I drop onto the nearest bench with all the grace of a wounded wildebeest. There’s a cushion, but it’s as useless as my medical clearance—the knee brace locks into place with a mechanical click as if it’s mocking me.

She’s already flipping through a file—my file, probably already memorized, but she’s going through the motions as ifI’m just another patient, which is bullshit. She knows it. I know it.

“Phoenix,” she says, her tone flat. “Water therapy, soft-tissue work, nerve response testing. Didn’t take.”

“Nope.”

“Los Angeles. Core alignment, sensory recalibration.”

“Didn’t stick.”

“Two PTs in Colorado and one in Oregon. A sports psychologist told you to ‘lean into trust.’”

I bark out a laugh. “I told him to lean into a wall.”
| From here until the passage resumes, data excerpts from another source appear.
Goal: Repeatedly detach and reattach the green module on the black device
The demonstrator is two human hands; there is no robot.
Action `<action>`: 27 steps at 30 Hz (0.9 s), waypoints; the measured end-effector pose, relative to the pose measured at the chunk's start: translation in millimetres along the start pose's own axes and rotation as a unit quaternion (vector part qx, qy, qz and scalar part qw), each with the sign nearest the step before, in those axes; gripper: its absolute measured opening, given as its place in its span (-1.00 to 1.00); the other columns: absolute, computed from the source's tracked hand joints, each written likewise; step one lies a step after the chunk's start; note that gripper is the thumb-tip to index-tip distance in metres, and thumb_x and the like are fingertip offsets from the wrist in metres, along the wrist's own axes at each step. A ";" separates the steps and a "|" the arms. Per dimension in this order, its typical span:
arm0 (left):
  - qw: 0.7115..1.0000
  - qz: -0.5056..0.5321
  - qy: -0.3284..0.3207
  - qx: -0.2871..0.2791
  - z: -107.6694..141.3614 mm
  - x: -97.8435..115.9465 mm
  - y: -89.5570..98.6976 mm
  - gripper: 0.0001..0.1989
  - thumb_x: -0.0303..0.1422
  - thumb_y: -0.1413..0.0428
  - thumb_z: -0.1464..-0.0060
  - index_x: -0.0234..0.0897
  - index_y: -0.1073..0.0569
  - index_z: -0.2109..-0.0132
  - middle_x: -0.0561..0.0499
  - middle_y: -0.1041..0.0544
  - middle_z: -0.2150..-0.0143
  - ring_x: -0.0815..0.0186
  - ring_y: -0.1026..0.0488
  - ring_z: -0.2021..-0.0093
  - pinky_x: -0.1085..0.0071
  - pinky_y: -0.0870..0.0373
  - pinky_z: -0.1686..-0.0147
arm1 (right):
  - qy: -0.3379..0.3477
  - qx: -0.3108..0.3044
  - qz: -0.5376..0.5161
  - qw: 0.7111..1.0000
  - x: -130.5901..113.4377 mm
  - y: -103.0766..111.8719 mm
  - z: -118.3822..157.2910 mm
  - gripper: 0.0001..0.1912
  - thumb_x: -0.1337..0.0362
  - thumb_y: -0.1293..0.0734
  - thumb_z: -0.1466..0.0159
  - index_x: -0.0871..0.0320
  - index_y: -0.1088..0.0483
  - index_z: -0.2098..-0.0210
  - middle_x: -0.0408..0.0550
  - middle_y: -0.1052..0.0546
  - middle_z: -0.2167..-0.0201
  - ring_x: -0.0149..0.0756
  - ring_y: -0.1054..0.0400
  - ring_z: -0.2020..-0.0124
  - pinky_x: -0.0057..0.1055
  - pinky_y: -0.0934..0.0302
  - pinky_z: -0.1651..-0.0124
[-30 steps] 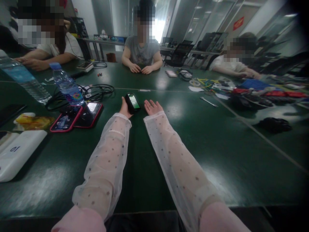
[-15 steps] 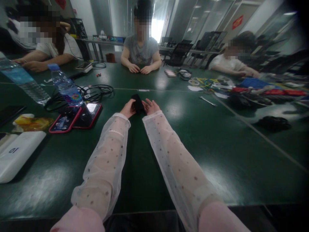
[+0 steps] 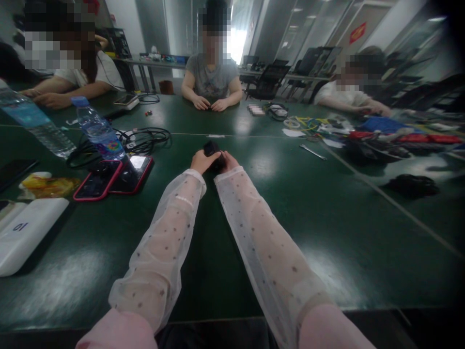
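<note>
A small black boxy object [image 3: 212, 149] is held between my two hands, just above or on the green table [image 3: 225, 232]; its kind is too dark to make out. My left hand [image 3: 203, 161] is closed round its left side, the thumb lying across the top. From the right, my right hand [image 3: 228, 162] presses against its other side with the fingers partly hidden behind it. Sheer white dotted sleeves cover both forearms.
To the left are two phones [image 3: 97, 182] with red edges, water bottles [image 3: 98, 128], black cables [image 3: 148, 138] and a white box-like device [image 3: 34, 232]. A wrench [image 3: 313, 152] lies at right, before a pile of cables and cloth [image 3: 385, 138]. Other people [image 3: 212, 77] sit across the table.
My left hand has moved slightly right, its thumb now over the black object. The object has turned, and my right hand's spread fingers have closed in against it.
</note>
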State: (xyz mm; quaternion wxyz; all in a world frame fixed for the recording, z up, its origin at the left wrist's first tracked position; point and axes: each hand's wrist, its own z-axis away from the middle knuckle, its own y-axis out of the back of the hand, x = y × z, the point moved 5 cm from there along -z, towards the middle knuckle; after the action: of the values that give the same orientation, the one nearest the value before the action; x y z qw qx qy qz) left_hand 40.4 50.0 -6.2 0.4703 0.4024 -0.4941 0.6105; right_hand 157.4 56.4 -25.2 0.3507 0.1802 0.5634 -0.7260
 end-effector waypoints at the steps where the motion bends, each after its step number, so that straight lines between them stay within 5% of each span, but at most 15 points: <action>1: 0.996 -0.065 -0.048 0.033 3.5 7.2 0.3 -0.64 -0.28 -0.40 0.32 -0.26 -0.44 0.37 -0.19 -0.52 0.08 -0.01 -0.26 -0.24 0.26 -0.26 -0.10 | -0.003 0.005 -0.007 1.000 0.7 0.7 -0.9 -0.71 0.23 -0.10 -0.40 0.11 -0.43 0.22 -0.20 -0.53 0.54 -0.30 -0.46 0.41 -0.27 -0.42 0.07; 4: 0.977 -0.152 -0.131 0.069 16.5 24.7 -5.3 -0.62 -0.24 -0.40 0.32 -0.25 -0.42 0.37 -0.24 -0.48 -0.02 -0.09 -0.13 -0.32 0.18 -0.09 -0.23 | 0.001 0.015 -0.021 1.000 1.5 2.2 -2.3 -0.71 0.25 -0.11 -0.40 0.12 -0.43 0.29 -0.21 -0.50 0.60 -0.33 -0.44 0.48 -0.31 -0.44 0.11; 12: 0.957 -0.240 -0.150 0.059 29.7 51.2 -14.3 -0.61 -0.18 -0.28 0.10 -0.27 -0.44 0.15 -0.23 -0.41 -0.13 -0.09 -0.07 -0.34 0.16 -0.03 -0.26 | 0.023 -0.011 -0.026 0.999 -1.4 -0.2 -3.6 -0.66 0.43 -0.04 -0.39 0.12 -0.42 0.12 -0.23 -0.53 0.54 -0.39 -0.46 0.46 -0.41 -0.47 0.22; 16: 0.981 -0.145 -0.124 0.026 24.1 57.8 -10.8 -0.66 -0.18 -0.21 0.03 -0.26 -0.45 0.12 -0.16 -0.46 -0.05 -0.04 -0.24 -0.24 0.22 -0.28 -0.10 | 0.019 -0.016 -0.039 0.999 -1.5 2.6 -5.8 -0.70 0.42 -0.08 -0.38 0.13 -0.40 0.10 -0.20 -0.56 0.49 -0.40 -0.47 0.47 -0.46 -0.46 0.37; 20: 0.999 0.003 -0.041 0.002 22.6 58.0 1.3 -0.72 -0.19 -0.12 -0.07 -0.25 -0.44 0.13 -0.08 -0.52 0.21 0.18 -0.47 0.10 0.32 -0.40 0.13 | 0.016 0.002 -0.078 0.997 -2.4 6.5 -5.7 -0.73 0.42 -0.11 -0.37 0.14 -0.39 0.08 -0.16 -0.56 0.49 -0.37 -0.49 0.46 -0.44 -0.47 0.39; 24: 0.981 0.177 0.040 -0.064 24.7 46.8 11.8 -0.66 -0.06 -0.05 -0.13 -0.24 -0.43 0.15 -0.02 -0.50 0.34 0.28 -0.46 0.29 0.35 -0.41 0.24 | -0.005 -0.018 -0.112 0.994 -1.8 7.9 -6.9 -0.74 0.37 -0.11 -0.38 0.18 -0.37 0.04 -0.08 -0.58 0.41 -0.33 -0.53 0.39 -0.37 -0.50 0.34; 27: 0.964 0.252 0.067 -0.052 20.6 27.7 23.0 -0.42 0.17 0.02 -0.08 -0.26 -0.45 0.13 -0.04 -0.50 0.39 0.25 -0.47 0.33 0.36 -0.42 0.32 | -0.012 -0.037 -0.122 0.992 -1.2 8.4 -8.9 -0.69 0.37 -0.09 -0.38 0.21 -0.35 -0.02 -0.04 -0.60 0.35 -0.32 -0.54 0.32 -0.38 -0.50 0.28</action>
State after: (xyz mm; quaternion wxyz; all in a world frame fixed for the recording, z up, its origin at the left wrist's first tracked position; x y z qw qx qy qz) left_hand 12.1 33.0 18.9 0.3537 0.1980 -0.5781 0.7081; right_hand 163.0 64.2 -32.8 0.2723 0.0887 0.6034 -0.7442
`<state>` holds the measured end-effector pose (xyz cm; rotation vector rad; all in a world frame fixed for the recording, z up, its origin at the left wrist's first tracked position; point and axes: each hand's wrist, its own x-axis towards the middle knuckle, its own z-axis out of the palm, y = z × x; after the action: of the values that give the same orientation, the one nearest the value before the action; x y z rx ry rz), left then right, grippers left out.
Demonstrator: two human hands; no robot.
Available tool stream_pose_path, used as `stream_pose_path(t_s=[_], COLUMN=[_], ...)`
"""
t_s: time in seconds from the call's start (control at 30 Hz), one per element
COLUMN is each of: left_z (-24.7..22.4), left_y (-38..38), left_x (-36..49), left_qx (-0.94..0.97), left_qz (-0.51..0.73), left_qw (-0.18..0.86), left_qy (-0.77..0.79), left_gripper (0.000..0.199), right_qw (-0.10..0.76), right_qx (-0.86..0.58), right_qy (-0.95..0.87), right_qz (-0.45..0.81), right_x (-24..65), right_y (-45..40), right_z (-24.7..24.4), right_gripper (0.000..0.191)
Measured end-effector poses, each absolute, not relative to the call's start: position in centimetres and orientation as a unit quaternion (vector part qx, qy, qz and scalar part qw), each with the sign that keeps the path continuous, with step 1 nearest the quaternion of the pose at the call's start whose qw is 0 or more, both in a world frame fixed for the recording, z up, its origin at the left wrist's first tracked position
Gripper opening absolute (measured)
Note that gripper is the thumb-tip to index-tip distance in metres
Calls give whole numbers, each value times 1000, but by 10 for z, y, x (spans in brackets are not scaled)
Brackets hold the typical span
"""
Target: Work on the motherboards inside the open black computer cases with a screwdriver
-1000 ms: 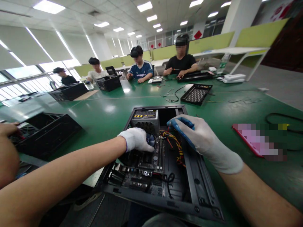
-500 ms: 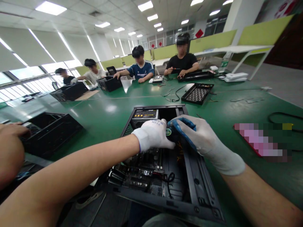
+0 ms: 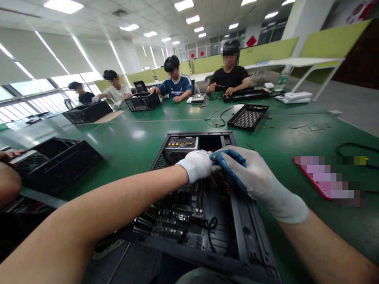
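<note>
An open black computer case (image 3: pixel 245 228) lies on its side before me, its motherboard (image 3: pixel 191 195) exposed. My left hand (image 3: pixel 199 165), in a white glove, reaches over the board with its fingers curled closed. Beside it, touching or nearly so, my right hand (image 3: pixel 251 169) in a white and blue glove pinches with thumb and fingers. What the two hands hold is hidden behind the gloves. Thin red and orange wires (image 3: pixel 226 187) hang below them. A power supply (image 3: pixel 181 142) with a yellow-marked label sits at the case's far end.
Another open case (image 3: pixel 63 165) stands at left, near a neighbour's arm (image 3: pixel 8 181). A pink, red-edged object (image 3: pixel 325 177) and a black cable (image 3: pixel 352 148) lie at right. Farther back is a black tray-like panel (image 3: pixel 248 117). Several people work on cases across the green table (image 3: pixel 133 146).
My left hand has turned and closed in toward my right. The round, green-rimmed part seen between them is now hidden. The neighbour's arm at left has drawn back.
</note>
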<state>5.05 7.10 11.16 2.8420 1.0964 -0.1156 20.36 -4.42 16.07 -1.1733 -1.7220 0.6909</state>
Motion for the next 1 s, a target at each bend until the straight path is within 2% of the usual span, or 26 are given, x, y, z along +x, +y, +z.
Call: stream_pose_path(t_s=[0.17,0.4,0.7,0.83,1.0], left_z=[117,140,145,132,116], left_y=[67,53,41,46,55], left_x=[39,33,7,-6,-7], left_qx=[923,912,894,873,874], left_qz=[-34,-14,-218,-290,-300], left_qw=[3,-44,49,49,60], left_qy=[383,408,388,388,379], left_gripper=[50,42,39,52,62], right_qw=[459,457,460,455,448], right_qx=[-477,-476,-477,-484,-497], right_qy=[-691,-691,-689,-686,-680], right_qz=[291,296,294,298,302], right_x=[205,205,205,205,206], right_y=[-44,-44,-45,-45,-45], right_z=[158,158,157,157,156], right_gripper=[36,37,35,35,36])
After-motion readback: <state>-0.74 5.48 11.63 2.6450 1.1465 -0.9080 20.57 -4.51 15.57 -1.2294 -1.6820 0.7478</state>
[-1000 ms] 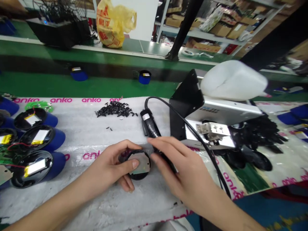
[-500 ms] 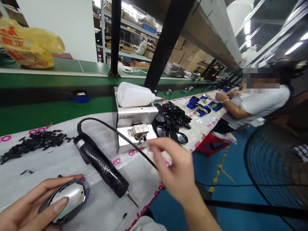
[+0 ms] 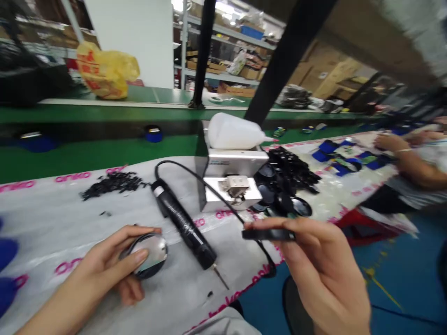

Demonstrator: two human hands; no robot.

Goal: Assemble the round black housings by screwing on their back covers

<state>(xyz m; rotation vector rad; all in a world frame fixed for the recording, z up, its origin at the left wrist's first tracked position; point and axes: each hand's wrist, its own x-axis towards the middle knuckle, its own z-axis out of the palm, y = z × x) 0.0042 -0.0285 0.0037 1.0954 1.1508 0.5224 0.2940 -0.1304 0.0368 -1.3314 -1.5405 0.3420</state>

That earns me the tiniest twitch at the corner of her mouth. Not a smile. Not even close. But something warmer than the glacier she walked in with. Almost like she remembers that night in Tokyo, too. The hookup that haunts me more than the games I’ve lost.

“You’ve been cleared by your team doc, three outside physicians, two surgeons, and a performance coach,” she continues, flipping the file shut.

“I’ve also failed three strength tests and can’t do a single-leg hop without my knee trying to break up with me.”